_Instructions for the task_: Print out all of the data below, keeping it identical to the original.

_Data shown_:
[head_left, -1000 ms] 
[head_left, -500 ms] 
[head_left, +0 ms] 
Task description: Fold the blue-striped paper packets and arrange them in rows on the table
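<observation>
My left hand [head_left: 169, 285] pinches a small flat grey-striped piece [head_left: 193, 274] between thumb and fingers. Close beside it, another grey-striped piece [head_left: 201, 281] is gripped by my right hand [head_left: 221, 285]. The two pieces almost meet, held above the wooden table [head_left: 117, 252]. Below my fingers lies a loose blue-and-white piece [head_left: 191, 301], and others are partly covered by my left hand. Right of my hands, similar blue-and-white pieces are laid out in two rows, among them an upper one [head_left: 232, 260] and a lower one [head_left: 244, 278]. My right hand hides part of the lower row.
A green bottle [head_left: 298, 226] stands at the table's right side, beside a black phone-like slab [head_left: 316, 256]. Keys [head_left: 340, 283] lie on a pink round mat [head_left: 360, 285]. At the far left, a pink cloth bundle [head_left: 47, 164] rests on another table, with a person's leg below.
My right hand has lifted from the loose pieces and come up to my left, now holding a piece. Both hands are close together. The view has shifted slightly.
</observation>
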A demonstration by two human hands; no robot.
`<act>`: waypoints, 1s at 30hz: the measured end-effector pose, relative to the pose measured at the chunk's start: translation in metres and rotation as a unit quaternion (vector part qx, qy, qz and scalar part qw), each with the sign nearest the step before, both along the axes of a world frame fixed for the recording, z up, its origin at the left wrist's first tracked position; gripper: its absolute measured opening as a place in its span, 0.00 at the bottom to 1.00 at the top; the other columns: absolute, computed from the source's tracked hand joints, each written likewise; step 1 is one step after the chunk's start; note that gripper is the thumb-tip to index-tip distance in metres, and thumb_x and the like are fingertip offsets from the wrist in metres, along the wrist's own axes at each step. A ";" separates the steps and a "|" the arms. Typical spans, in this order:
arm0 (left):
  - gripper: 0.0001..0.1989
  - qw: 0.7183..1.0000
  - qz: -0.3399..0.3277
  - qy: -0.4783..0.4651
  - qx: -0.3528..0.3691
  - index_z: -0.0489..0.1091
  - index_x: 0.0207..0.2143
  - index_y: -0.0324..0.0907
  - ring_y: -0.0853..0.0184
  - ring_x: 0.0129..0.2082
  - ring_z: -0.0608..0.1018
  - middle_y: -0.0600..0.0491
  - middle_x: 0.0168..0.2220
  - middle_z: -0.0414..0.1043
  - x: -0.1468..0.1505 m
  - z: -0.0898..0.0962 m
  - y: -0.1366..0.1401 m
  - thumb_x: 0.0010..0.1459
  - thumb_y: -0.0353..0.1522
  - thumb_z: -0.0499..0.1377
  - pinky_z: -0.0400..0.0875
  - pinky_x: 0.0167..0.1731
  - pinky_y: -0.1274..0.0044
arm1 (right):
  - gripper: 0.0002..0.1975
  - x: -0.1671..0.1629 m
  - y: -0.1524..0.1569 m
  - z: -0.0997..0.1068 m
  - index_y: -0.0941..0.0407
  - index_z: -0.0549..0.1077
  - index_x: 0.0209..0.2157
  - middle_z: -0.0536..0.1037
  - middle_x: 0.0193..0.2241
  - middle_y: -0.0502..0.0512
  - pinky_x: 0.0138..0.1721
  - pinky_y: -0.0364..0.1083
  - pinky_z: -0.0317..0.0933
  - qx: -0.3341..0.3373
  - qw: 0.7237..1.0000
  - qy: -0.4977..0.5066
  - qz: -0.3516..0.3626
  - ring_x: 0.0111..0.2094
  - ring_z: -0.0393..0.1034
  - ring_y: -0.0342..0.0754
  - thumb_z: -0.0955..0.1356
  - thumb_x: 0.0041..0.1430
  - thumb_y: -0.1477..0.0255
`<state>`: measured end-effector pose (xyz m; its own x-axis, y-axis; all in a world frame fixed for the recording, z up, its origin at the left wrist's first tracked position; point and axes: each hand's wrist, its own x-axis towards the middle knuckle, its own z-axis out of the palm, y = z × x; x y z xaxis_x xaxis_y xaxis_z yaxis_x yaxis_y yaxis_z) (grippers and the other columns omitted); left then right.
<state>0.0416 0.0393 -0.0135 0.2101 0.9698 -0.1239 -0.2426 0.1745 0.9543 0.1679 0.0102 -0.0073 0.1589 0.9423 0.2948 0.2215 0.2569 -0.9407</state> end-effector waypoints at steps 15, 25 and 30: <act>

_Exercise answer_:
[head_left, -1000 ms] 
[head_left, -500 ms] 
[head_left, +0 ms] 
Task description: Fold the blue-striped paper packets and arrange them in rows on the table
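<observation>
My left hand [head_left: 169, 285] pinches a small flat grey-striped piece [head_left: 193, 274] between thumb and fingers. Close beside it, another grey-striped piece [head_left: 201, 281] is gripped by my right hand [head_left: 221, 285]. The two pieces almost meet, held above the wooden table [head_left: 117, 252]. Below my fingers lies a loose blue-and-white piece [head_left: 191, 301], and others are partly covered by my left hand. Right of my hands, similar blue-and-white pieces are laid out in two rows, among them an upper one [head_left: 232, 260] and a lower one [head_left: 244, 278]. My right hand hides part of the lower row.
A green bottle [head_left: 298, 226] stands at the table's right side, beside a black phone-like slab [head_left: 316, 256]. Keys [head_left: 340, 283] lie on a pink round mat [head_left: 360, 285]. At the far left, a pink cloth bundle [head_left: 47, 164] rests on another table, with a person's leg below.
My right hand has lifted from the loose pieces and come up to my left, now holding a piece. Both hands are close together. The view has shifted slightly.
</observation>
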A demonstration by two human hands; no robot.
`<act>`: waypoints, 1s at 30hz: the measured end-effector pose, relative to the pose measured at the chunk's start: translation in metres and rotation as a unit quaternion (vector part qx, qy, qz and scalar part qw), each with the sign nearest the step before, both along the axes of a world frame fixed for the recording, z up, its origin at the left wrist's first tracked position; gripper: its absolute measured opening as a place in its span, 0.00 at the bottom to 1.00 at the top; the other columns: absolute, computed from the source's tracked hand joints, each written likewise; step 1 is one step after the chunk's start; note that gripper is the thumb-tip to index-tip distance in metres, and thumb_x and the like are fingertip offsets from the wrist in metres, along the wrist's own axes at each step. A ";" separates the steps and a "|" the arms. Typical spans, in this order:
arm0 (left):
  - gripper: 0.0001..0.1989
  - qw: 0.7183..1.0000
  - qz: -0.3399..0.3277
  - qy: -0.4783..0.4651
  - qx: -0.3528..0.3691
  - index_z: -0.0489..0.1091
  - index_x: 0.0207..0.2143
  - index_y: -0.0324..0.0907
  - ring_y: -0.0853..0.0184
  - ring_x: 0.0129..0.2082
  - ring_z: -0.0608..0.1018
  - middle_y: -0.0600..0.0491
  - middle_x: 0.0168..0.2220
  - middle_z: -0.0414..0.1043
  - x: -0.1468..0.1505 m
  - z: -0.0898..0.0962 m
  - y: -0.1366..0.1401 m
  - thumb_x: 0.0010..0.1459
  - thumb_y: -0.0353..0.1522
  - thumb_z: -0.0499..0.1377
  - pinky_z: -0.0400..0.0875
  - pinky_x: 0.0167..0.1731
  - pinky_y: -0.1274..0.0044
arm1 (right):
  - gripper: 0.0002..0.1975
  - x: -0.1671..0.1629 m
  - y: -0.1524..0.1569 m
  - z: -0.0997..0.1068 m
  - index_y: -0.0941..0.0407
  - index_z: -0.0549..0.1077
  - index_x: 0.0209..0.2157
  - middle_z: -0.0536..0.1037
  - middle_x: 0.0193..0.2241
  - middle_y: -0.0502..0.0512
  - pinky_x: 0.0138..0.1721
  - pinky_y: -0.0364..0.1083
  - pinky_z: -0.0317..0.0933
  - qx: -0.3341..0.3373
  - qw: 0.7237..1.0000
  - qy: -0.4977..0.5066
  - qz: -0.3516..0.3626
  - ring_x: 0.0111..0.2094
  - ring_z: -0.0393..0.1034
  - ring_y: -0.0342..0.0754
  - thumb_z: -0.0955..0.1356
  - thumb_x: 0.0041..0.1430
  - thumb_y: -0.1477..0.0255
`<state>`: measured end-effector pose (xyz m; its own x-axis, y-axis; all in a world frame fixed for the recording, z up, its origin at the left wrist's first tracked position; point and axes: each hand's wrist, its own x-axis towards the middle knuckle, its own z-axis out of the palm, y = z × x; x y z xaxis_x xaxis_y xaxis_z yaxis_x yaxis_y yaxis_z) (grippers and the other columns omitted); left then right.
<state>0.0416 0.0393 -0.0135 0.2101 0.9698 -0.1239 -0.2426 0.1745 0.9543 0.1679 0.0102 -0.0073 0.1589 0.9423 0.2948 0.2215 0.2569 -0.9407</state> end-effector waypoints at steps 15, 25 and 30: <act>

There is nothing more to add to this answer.